### Exercise directions
Only the pictures are to be left out; write out the rest of the data exactly.
== == ==
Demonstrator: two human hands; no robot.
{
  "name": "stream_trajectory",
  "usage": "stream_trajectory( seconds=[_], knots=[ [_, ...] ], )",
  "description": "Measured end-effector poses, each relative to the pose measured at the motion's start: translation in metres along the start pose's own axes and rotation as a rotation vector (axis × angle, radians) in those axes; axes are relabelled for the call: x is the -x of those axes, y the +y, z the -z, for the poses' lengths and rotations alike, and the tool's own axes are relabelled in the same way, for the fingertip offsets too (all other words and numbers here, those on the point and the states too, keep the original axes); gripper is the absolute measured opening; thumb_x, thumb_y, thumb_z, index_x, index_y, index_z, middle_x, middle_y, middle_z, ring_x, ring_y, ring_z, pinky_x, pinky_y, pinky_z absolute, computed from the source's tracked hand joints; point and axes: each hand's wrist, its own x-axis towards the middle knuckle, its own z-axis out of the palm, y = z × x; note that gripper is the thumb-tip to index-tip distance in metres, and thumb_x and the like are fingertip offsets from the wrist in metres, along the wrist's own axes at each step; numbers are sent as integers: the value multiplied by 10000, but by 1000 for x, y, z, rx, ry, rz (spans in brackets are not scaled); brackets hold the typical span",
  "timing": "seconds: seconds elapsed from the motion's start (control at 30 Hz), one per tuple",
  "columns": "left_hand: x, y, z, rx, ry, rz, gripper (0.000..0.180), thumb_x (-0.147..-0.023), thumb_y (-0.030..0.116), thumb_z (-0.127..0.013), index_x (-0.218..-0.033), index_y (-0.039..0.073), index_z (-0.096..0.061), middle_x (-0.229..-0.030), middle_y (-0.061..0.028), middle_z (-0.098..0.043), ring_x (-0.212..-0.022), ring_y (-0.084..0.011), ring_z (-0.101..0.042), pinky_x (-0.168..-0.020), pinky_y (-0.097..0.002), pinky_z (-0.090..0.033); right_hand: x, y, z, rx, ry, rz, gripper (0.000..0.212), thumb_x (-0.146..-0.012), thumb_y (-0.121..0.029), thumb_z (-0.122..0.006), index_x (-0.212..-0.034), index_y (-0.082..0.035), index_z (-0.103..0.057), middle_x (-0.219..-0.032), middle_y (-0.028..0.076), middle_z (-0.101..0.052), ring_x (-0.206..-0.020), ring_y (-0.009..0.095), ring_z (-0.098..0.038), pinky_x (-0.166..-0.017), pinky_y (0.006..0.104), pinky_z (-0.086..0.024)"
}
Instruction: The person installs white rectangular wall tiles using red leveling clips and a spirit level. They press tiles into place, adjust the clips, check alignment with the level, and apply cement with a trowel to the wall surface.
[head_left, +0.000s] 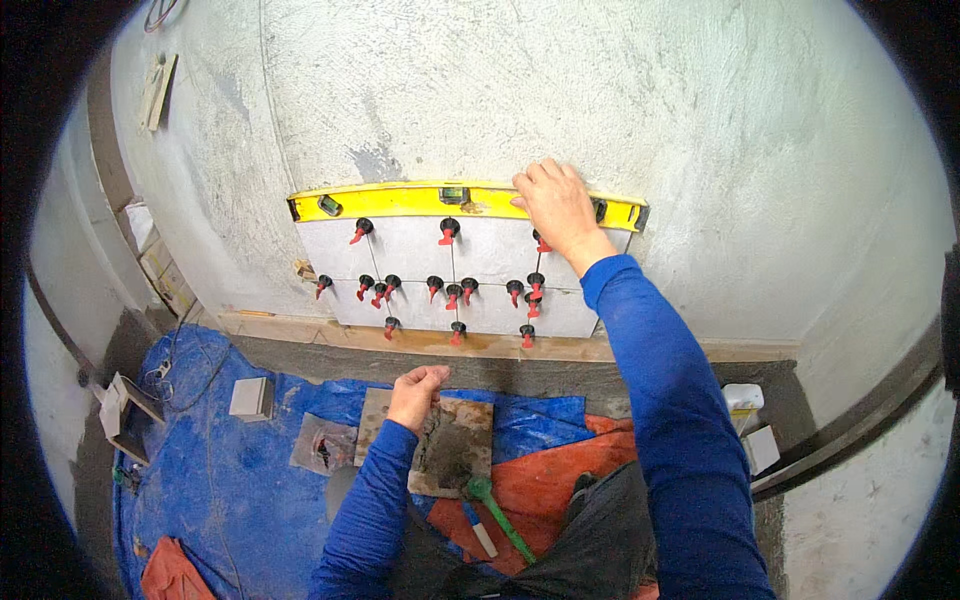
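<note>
A yellow spirit level [400, 198] lies along the top edge of the grey wall tiles [410, 247], nearly horizontal. My right hand [562, 210] grips its right part from above, fingers bent over the top edge and covering one vial. Black tile levelling clips with red handles [447, 232] stick out of the joints between the tiles; my right wrist partly hides one. Lower down, my left hand [412, 396] hovers in front of the mortar-smeared board [476, 420], its fingers curled together. Nothing shows in that hand.
A wooden batten [290, 328] runs under the tiles. Blue sheeting [250, 490] and orange sheeting [540, 475] cover the floor. Around me lie a green-handled tool [508, 522], a plastic bag [322, 443], a stack of small tiles [251, 399] and a white container [742, 400].
</note>
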Motion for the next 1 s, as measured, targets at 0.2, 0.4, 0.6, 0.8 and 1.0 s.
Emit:
stream_trajectory(
  seconds=[0.2, 0.4, 0.6, 0.8, 1.0],
  knots=[
    [-1, 5, -8, 18, -39, 26, 215, -991, 261, -720, -1055, 62, -769, -750, 57, -600, -631, -65, -491, -580, -255, -395, 0, -9, -8, 77, 53, -35, 127, -890, -178, -614, -987, -114, -664, -981, 51, -654, -1019, 259, -632, -882, 404, -500],
    [7, 11, -11, 58, -49, -15, 225, -959, 268, -762, -1038, 58, -778, -790, 58, -654, -650, -51, -527, -595, -241, -419, 22, 17, 30, 52, 347, -57, 149, -864, -131, -603, -1004, -94, -639, -987, 94, -641, -936, 300, -638, -840, 442, -505],
    [30, 26, -1, -34, -101, -66, 237, -984, 239, -736, -1110, 43, -777, -851, 61, -684, -679, -42, -535, -629, -237, -443, 166, 59, 138, -192, 449, -675, 320, -1079, -129, -530, -1358, 16, -588, -1249, 179, -677, -1165, 332, -652, -1028, 447, -504],
    [43, 40, 13, -193, -61, -80, 319, -998, 289, -694, -1165, 25, -756, -780, 31, -592, -685, -83, -507, -645, -260, -396, 343, 86, 178, -510, 392, -1120, 516, -1097, -147, -574, -1547, 45, -407, -1363, 159, -636, -1194, 213, -623, -1024, 371, -515],
    [36, 20, 28, -257, 20, -20, 316, -1000, 269, -672, -1144, -4, -743, -851, 23, -638, -711, -101, -536, -658, -259, -422, 532, 119, 141, -456, 303, -1505, 572, -1017, -69, -635, -1545, -45, -415, -1196, 135, -687, -1021, 201, -687, -836, 340, -570]
  ],
)
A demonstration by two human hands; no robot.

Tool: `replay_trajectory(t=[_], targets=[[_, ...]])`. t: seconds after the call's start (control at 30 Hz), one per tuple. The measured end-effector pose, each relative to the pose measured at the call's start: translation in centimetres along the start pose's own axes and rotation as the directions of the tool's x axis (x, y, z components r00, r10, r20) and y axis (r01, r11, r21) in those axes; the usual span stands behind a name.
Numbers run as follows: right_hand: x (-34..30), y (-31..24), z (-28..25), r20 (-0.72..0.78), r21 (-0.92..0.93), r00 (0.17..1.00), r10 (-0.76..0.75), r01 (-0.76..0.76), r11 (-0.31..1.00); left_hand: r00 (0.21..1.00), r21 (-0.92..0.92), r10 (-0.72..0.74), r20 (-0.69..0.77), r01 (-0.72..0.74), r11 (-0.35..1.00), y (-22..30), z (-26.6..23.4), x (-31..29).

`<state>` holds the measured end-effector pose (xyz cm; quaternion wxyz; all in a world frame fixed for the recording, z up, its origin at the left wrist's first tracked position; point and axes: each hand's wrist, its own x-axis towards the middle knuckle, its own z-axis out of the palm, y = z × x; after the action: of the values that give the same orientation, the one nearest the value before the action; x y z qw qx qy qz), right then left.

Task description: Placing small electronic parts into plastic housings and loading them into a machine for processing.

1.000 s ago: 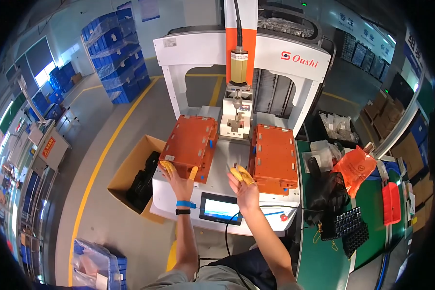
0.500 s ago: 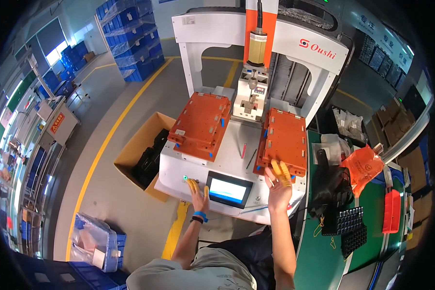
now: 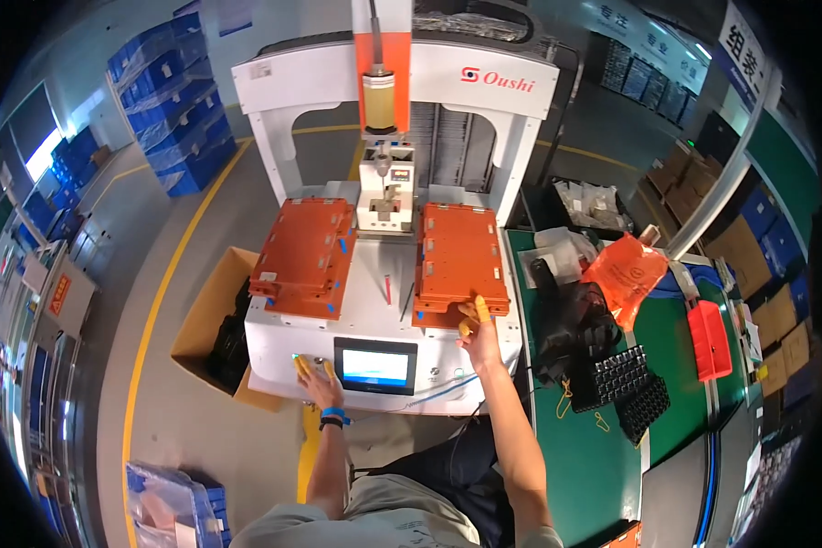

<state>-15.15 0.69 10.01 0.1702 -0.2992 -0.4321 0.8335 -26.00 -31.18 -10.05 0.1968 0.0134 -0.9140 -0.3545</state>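
The person stands in front of a white machine [image 3: 384, 338] with a tall white frame and an orange column in the middle. On top of the machine lie two orange trays side by side, with a small white block between them at the back.

The left hand [image 3: 315, 376] is on the front panel of the machine, just left of the small blue screen [image 3: 374, 365]. Its fingers [image 3: 300, 365] wear yellow tips and are held close together, pressing on or touching the buttons there; they hold nothing. On the left wrist is a blue band with a dark band beside it.

The right hand [image 3: 478, 329] reaches to the near edge of the right orange tray [image 3: 458, 260]. Its fingers [image 3: 480, 306], also with yellow tips, lie on the front corner of this tray. I cannot tell if they grip the edge or only rest on it. The left orange tray [image 3: 306, 256] is well apart from both hands and nothing touches it.

To the right of the machine stands a green table [image 3: 594, 457]. On it are black grid trays [image 3: 626, 388], an orange plastic bag [image 3: 626, 274] and a red flat box [image 3: 708, 338]. On the floor to the left of the machine is a brown cardboard box [image 3: 215, 320] with dark parts inside. Blue crates [image 3: 169, 100] are stacked far at the back left.
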Motion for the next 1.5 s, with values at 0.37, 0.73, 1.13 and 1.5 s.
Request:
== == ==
### Task result
Demonstrator: two human hands; no robot.
{
  "name": "stream_trajectory",
  "usage": "stream_trajectory( seconds=[_], knots=[ [_, ...] ], )",
  "description": "Measured end-effector poses, each relative to the pose measured at the motion's start: translation in metres along the start pose's own axes and rotation as a rotation vector (axis × angle, radians) in those axes; axes are relabelled for the call: x is the -x of those axes, y the +y, z the -z, for the poses' lengths and rotations alike, and the tool's own axes are relabelled in the same way, for the fingertip offsets too (all other words and numbers here, those on the point and the states too, keep the original axes); gripper is the absolute measured opening; thumb_x, thumb_y, thumb_z, index_x, index_y, index_z, middle_x, middle_y, middle_z, ring_x, ring_y, ring_z, pinky_x, pinky_y, pinky_z absolute, computed from the source's tracked hand joints; point and axes: each hand's wrist, its own x-axis towards the middle knuckle, its own z-axis out of the palm, y = z × x; note that gripper is the thumb-tip to index-tip distance in metres, and thumb_x and the like are fingertip offsets from the wrist in metres, along the wrist's own axes at each step; numbers are sent as integers: the value multiplied by 10000, but by 1000 for x, y, z, rx, ry, rz (spans in brackets are not scaled); brackets hold the typical span",
  "timing": "seconds: seconds elapsed from the motion's start (control at 30 Hz), one per tuple",
  "columns": "left_hand: x, y, z, rx, ry, rz, gripper (0.000..0.180), thumb_x (-0.147..-0.023), thumb_y (-0.030..0.116), thumb_z (-0.127..0.013), index_x (-0.218..-0.033), index_y (-0.039..0.073), index_z (-0.096..0.061), middle_x (-0.229..-0.030), middle_y (-0.061..0.028), middle_z (-0.098..0.043), ring_x (-0.212..-0.022), ring_y (-0.084..0.011), ring_z (-0.101..0.042), pinky_x (-0.168..-0.020), pinky_y (-0.097..0.002), pinky_z (-0.090..0.033); right_hand: x, y, z, rx, ry, rz, gripper (0.000..0.212), thumb_x (-0.146..-0.012), thumb_y (-0.121..0.029), thumb_z (-0.122..0.006), index_x (-0.212..-0.034), index_y (-0.082..0.035), index_z (-0.103..0.057), middle_x (-0.219..-0.032), middle_y (-0.028..0.076), middle_z (-0.101..0.052), ring_x (-0.206..-0.020), ring_y (-0.009..0.095), ring_z (-0.098..0.038), pinky_x (-0.166..-0.017), pinky_y (0.006..0.104), pinky_z (-0.086..0.024)"
}
Instruction: The person installs white rectangular wall tiles using red leveling clips and a spirit level. They press tiles into place, adjust the clips, check alignment with the level, and apply cement with a trowel to the wall surface.
[head_left, +0.000s] 
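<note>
A yellow spirit level [400, 198] lies along the top edge of the grey wall tiles [410, 247], nearly horizontal. My right hand [562, 210] grips its right part from above, fingers bent over the top edge and covering one vial. Black tile levelling clips with red handles [447, 232] stick out of the joints between the tiles; my right wrist partly hides one. Lower down, my left hand [412, 396] hovers in front of the mortar-smeared board [476, 420], its fingers curled together. Nothing shows in that hand.
A wooden batten [290, 328] runs under the tiles. Blue sheeting [250, 490] and orange sheeting [540, 475] cover the floor. Around me lie a green-handled tool [508, 522], a plastic bag [322, 443], a stack of small tiles [251, 399] and a white container [742, 400].
</note>
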Motion for the next 1 s, as measured, targets at 0.2, 0.4, 0.6, 0.8 and 1.0 s.
Emit:
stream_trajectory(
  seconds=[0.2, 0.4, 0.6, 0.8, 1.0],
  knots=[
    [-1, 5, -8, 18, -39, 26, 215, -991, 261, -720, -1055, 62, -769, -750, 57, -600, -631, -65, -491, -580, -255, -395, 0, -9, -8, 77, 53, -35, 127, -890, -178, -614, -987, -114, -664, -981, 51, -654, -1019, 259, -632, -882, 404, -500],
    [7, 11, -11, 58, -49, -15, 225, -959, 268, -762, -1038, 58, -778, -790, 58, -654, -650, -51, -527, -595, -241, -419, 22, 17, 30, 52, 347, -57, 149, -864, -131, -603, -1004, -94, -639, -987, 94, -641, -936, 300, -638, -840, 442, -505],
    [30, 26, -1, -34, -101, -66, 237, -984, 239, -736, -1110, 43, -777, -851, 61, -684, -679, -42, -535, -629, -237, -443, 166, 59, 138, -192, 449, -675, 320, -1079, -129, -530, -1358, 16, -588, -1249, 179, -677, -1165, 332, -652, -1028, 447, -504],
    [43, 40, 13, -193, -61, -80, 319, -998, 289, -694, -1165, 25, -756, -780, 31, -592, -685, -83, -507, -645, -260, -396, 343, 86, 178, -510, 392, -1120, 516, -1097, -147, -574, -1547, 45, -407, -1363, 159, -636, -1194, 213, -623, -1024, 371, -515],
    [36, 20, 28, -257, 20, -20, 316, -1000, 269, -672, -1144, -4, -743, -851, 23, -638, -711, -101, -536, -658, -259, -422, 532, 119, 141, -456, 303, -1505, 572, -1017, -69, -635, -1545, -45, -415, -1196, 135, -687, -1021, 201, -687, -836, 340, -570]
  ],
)
A demonstration by two human hands; no robot.

Tool: `replay_trajectory(t=[_], targets=[[_, ...]])`. t: seconds after the call's start (control at 30 Hz), one per tuple. The measured end-effector pose, each relative to the pose measured at the call's start: translation in centimetres along the start pose's own axes and rotation as the directions of the tool's x axis (x, y, z components r00, r10, r20) and y axis (r01, r11, r21) in those axes; the usual span stands behind a name.
Numbers run as follows: right_hand: x (-34..30), y (-31..24), z (-28..25), r20 (-0.72..0.78), r21 (-0.92..0.93), r00 (0.17..1.00), r10 (-0.76..0.75), r01 (-0.76..0.76), r11 (-0.31..1.00); left_hand: r00 (0.21..1.00), r21 (-0.92..0.92), r10 (-0.72..0.74), r20 (-0.69..0.77), r01 (-0.72..0.74), r11 (-0.35..1.00), y (-22..30), z (-26.6..23.4), x (-31..29).

`<state>` holds the measured end-effector pose (xyz cm; quaternion wxyz; all in a world frame fixed for the recording, z up, its origin at the left wrist's first tracked position; point and axes: each hand's wrist, its own x-axis towards the middle knuckle, its own z-axis out of the palm, y = z × x; after the action: of the values that give the same orientation, the one nearest the value before the action; x y z qw qx qy qz), right then left.

Task description: Placing small electronic parts into plastic housings and loading them into a machine for processing.

1.000 s ago: 
0.500 s ago: 
now: 

<state>-15.15 0.69 10.01 0.1702 -0.2992 -0.4321 0.8335 -26.00 -31.18 -10.05 0.1968 0.0134 -0.9140 -0.3545</state>
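The person stands in front of a white machine [image 3: 384, 338] with a tall white frame and an orange column in the middle. On top of the machine lie two orange trays side by side, with a small white block between them at the back.

The left hand [image 3: 315, 376] is on the front panel of the machine, just left of the small blue screen [image 3: 374, 365]. Its fingers [image 3: 300, 365] wear yellow tips and are held close together, pressing on or touching the buttons there; they hold nothing. On the left wrist is a blue band with a dark band beside it.

The right hand [image 3: 478, 329] reaches to the near edge of the right orange tray [image 3: 458, 260]. Its fingers [image 3: 480, 306], also with yellow tips, lie on the front corner of this tray. I cannot tell if they grip the edge or only rest on it. The left orange tray [image 3: 306, 256] is well apart from both hands and nothing touches it.

To the right of the machine stands a green table [image 3: 594, 457]. On it are black grid trays [image 3: 626, 388], an orange plastic bag [image 3: 626, 274] and a red flat box [image 3: 708, 338]. On the floor to the left of the machine is a brown cardboard box [image 3: 215, 320] with dark parts inside. Blue crates [image 3: 169, 100] are stacked far at the back left.
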Motion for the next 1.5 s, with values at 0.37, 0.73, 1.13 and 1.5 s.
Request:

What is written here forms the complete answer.